For those who don’t have depression, it may not seem like that big of a deal to reach out for help. But for many of us, fear prevents us from opening up. We're scared that we won't be believed, or worse, ridiculed for how we feel. . If someone is teetering on the edge and they open up to someone hoping to find help, and instead receive dismissal, anger or mockery, it can send them over. That's why it is extremely important for people without depression to learn how to listen to people when they’re struggling. It can save someone’s life.
Finding Purpose in the Little Things
The greatest piece of advice I can offer is to find purpose. Depression sucks the joy and happiness out of life, and it makes you feel as though you don't have any reason to be alive. It tricks you into thinking the world would be better off without you, but that it is not true. The world is NOT better off without you; there IS a reason you are here, even if you haven't figured it out yet. And there's no rush! You do not need to figure everything out right now, you just need to make sure you stay alive until you can. So find purpose in small things: watering your plants, making sure your dog gets enough walks, music, faith, whatever works for you. There is no right answer. For me, taking care of my dog and making music were what I found purpose in. Now I find purpose in my faith and in letting other people know they are not alone in their struggles. It doesn't matter what makes you want to keep breathing, you just have to find something to keep you going.

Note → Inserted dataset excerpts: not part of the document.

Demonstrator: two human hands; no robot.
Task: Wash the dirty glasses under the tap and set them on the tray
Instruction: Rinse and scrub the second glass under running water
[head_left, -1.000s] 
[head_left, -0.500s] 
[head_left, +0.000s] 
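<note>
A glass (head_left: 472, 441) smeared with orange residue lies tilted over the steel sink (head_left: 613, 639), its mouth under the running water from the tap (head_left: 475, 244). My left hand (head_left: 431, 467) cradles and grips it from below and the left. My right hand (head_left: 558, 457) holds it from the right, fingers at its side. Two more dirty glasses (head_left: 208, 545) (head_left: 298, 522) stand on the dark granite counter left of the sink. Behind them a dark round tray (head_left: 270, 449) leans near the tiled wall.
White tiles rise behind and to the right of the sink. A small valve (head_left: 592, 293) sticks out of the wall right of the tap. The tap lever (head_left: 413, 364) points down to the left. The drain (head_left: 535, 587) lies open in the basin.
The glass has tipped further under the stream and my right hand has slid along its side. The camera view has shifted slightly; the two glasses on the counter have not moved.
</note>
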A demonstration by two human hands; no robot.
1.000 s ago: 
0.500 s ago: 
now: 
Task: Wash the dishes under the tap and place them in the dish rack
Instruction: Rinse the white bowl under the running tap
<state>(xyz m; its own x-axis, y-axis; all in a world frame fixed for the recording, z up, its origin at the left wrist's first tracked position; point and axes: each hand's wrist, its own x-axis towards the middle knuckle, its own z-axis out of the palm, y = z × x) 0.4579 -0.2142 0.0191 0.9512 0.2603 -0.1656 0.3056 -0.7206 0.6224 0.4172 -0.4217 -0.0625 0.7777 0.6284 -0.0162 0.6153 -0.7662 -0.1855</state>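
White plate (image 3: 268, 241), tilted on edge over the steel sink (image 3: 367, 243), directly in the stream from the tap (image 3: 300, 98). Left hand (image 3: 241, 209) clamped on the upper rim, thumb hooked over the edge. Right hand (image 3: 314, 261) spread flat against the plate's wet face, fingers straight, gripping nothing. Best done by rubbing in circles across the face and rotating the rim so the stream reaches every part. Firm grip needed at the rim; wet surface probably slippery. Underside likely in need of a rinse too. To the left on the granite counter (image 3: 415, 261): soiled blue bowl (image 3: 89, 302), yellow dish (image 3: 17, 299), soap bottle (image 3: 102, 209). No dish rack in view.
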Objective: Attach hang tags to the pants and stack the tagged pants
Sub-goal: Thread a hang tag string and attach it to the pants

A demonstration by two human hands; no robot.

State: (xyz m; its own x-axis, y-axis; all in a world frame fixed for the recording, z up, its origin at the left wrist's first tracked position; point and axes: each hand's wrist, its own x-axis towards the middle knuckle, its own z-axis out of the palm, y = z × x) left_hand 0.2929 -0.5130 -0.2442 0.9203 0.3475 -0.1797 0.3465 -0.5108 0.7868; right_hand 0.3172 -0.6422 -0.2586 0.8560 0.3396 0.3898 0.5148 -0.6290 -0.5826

So winter may stay around longer than we like, and there are days when the icy grip of depression seems too much to bear. But you can learn to keep warm. I know it may not feel like it, but I promise it really does get better. You just have to be patient, keep marching, and know that spring is coming. And once your world starts thawing and you see the first signs of joy spring up, you will know you made it–and there's no better feeling. So hang on to that hope and never, ever, stop fighting. You’re worth far too much to give up on.